Counseling for Anxiety

Worry is a normal part of life — and honestly, a little anxiety can be a good thing. It keeps us alert, motivated, and aware of what matters to us. But for some people, anxiety doesn’t switch off. It lingers even when things are fine, and starts creeping into work, relationships, and everyday moments. That’s when it stops being helpful and becomes something you deserve support for.

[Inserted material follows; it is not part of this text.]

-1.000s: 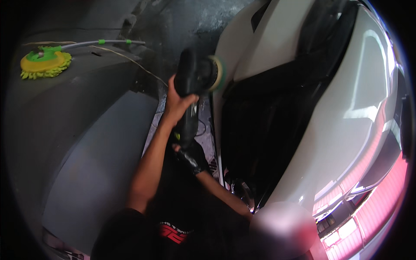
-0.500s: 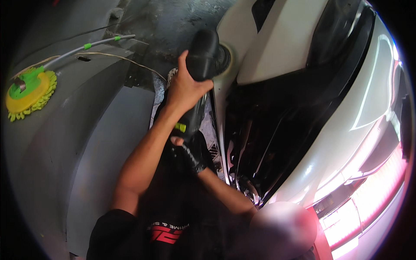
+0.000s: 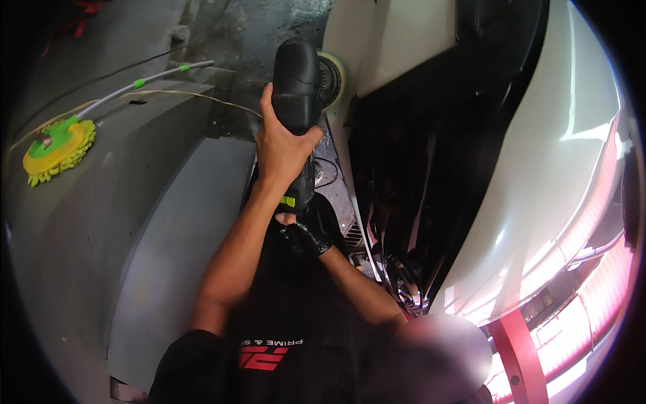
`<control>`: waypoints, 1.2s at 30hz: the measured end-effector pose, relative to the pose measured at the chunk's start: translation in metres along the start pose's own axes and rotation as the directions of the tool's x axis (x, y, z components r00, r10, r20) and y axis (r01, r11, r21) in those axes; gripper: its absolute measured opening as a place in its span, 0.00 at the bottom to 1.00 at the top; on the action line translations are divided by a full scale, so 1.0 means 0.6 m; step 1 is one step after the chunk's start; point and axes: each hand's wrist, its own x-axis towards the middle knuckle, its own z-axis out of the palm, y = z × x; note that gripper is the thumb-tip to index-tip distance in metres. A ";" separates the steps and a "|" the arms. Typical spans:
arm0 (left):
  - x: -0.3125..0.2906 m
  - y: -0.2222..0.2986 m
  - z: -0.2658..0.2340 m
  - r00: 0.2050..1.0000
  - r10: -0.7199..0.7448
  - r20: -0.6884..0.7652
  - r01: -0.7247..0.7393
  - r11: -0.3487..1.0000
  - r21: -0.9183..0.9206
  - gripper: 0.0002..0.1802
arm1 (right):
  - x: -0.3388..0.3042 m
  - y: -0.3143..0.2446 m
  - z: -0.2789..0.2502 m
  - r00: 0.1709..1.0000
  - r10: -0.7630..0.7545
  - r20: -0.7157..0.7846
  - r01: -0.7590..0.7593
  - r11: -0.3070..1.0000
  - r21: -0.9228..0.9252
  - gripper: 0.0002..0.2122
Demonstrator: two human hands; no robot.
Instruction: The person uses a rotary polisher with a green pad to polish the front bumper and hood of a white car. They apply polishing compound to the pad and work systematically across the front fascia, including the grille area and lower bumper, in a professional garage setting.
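Observation:
A black power polisher [image 3: 296,84] lies lengthwise between my hands, a yellow-green label near its rear end. My bare left hand [image 3: 286,151] is wrapped round its body just behind the head, thumb and fingers on opposite sides. At the rear end, my right hand [image 3: 311,232] in a black glove is closed round the handle, its thumb tip uncovered. The round pale pad [image 3: 332,81] on the right of the head is up against the light-coloured panel [image 3: 346,131] of a white and black car; the exact contact is hard to see.
The car's glossy black section [image 3: 424,155] and white bodywork [image 3: 538,209] fill the right side. On a grey ledge [image 3: 175,121] at the left rests a green and yellow mop [image 3: 57,148] with a grey pole. A thin cable [image 3: 195,93] runs toward the polisher.
The polisher and both hands have shifted relative to the car, the pad lying nearer the corner of the pale section. The whole view has also moved a little. Both grips stay the same.

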 end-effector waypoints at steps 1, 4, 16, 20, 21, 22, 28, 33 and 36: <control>-0.013 0.000 0.003 1.000 0.002 -0.019 -0.001 1.000 0.019 0.55 | -0.008 0.011 -0.006 1.000 0.019 0.013 -0.019 1.000 0.010 0.10; -0.044 -0.015 0.016 0.996 0.029 -0.081 -0.025 0.998 0.061 0.56 | -0.028 0.010 -0.025 0.995 0.077 0.062 -0.082 0.994 0.077 0.10; -0.151 -0.067 0.059 0.970 0.102 -0.221 -0.079 0.991 0.109 0.56 | -0.081 0.100 -0.107 0.982 0.045 0.184 -0.030 0.996 -0.086 0.11; -0.192 -0.093 0.064 0.970 0.086 -0.225 -0.079 0.996 0.042 0.55 | -0.118 0.102 -0.127 0.975 0.100 0.199 -0.091 0.994 -0.052 0.16; -0.204 -0.099 0.066 0.969 0.082 -0.233 -0.074 0.996 0.041 0.55 | -0.127 0.112 -0.136 0.958 0.190 0.216 -0.179 0.981 -0.068 0.18; -0.215 -0.105 0.068 0.968 0.077 -0.241 -0.070 0.997 0.040 0.55 | -0.136 0.120 -0.146 0.933 0.278 0.231 -0.265 0.960 -0.087 0.20; -0.265 -0.137 0.063 0.979 -0.037 -0.199 0.017 0.995 -0.101 0.56 | -0.188 0.068 -0.131 0.977 0.158 0.142 -0.110 0.948 -0.300 0.22; -0.207 -0.131 0.059 0.974 0.062 -0.220 -0.097 0.983 -0.154 0.56 | -0.123 0.108 -0.134 0.992 -0.023 0.123 0.067 0.927 -0.370 0.25; -0.140 -0.122 0.047 0.985 0.005 -0.175 -0.056 0.957 -0.286 0.55 | -0.065 0.116 -0.130 0.990 0.120 0.077 -0.090 0.946 -0.311 0.19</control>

Anxiety shows up in the body, the mind, and in how we act. If you are experiencing anxiety, you may notice the following:
In your body
A racing heart, tight muscles, trouble sleeping, stomach issues, headaches, or feeling exhausted
In your thoughts
Constant worry, “what if” spirals, trouble focusing, or expecting the worst
In your feelings
Feeling on edge, overwhelmed, irritable, or like something bad is about to happen
In your behavior
Avoiding situations, pulling away from people, seeking a lot of reassurance, or over-preparing
Anxiety can feel like it’s just who you are. But it’s not. It’s a response — to life, to stress, to experiences that shaped you — and it’s something you can work through. Sequoia Counseling Collective has a team of therapists ready to support you in navigating your symptoms and getting back to a life that feels like yours again.
Common Types of Anxiety
Generalized Anxiety
Generalized anxiety involves persistent, wide-ranging worry that’s hard to switch off — about work, health, relationships, finances, or the future. People with generalized anxiety often feel like their mind is always “on,” bracing for something to go wrong even when things are relatively okay. It’s one of the most common forms of anxiety, and one of the most treatable.
Panic Disorder
Panic disorder involves recurring panic attacks — sudden, intense waves of fear that can feel physically overwhelming, sometimes even like a heart attack. The anxiety around when the next one will happen can become just as disruptive as the attacks themselves, leading people to avoid places or situations where they’ve panicked before.
Social Anxiety
Social anxiety goes beyond shyness. It’s an intense fear of being judged, embarrassed, or perceived negatively by others — and it can make everyday interactions feel exhausting or overwhelming. People with social anxiety often avoid social situations altogether, or endure them with significant distress. This can quietly shrink a person’s world over time.
Specific Phobias
A specific phobia is a strong, persistent fear of a particular thing or situation — flying, heights, animals, medical procedures — that’s out of proportion to the actual danger involved. Even knowing the fear is irrational doesn’t make it easier to face. Phobias can be surprisingly responsive to treatment, even when they’ve been present for years.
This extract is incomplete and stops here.